# [What you have to do]
Within the records that follow, find every line containing the string "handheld". Copy those lines.

(Items listed in a dataset)
****************
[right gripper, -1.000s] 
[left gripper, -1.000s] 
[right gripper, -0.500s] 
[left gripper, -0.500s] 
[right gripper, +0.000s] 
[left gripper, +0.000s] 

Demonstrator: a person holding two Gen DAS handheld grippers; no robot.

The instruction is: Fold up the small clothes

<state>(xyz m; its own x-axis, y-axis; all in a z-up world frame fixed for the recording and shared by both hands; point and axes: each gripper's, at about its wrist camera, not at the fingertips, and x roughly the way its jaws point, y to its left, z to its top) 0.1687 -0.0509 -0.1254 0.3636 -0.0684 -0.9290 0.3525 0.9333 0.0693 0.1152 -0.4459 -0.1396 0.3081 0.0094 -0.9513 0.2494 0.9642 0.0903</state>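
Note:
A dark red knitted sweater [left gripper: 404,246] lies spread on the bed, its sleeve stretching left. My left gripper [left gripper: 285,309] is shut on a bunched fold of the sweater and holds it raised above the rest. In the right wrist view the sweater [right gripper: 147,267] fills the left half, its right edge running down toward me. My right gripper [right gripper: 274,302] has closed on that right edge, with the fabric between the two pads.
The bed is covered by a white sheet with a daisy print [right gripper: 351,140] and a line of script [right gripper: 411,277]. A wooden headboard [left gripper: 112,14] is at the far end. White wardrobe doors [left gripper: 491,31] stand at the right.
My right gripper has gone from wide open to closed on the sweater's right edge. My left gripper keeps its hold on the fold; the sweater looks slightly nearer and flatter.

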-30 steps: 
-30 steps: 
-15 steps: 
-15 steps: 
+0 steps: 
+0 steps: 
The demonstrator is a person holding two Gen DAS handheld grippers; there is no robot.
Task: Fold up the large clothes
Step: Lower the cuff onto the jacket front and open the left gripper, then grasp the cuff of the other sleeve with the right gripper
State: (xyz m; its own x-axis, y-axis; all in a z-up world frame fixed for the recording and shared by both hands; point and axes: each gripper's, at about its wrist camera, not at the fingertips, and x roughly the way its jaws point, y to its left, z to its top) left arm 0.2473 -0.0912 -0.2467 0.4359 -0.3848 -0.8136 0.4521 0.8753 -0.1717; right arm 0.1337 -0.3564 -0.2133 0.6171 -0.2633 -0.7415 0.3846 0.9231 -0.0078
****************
# [Answer for the task]
Demonstrator: a person holding two Gen DAS handheld grippers; no robot.
The demonstrator is a person holding two Gen DAS handheld grippers; there is no robot.

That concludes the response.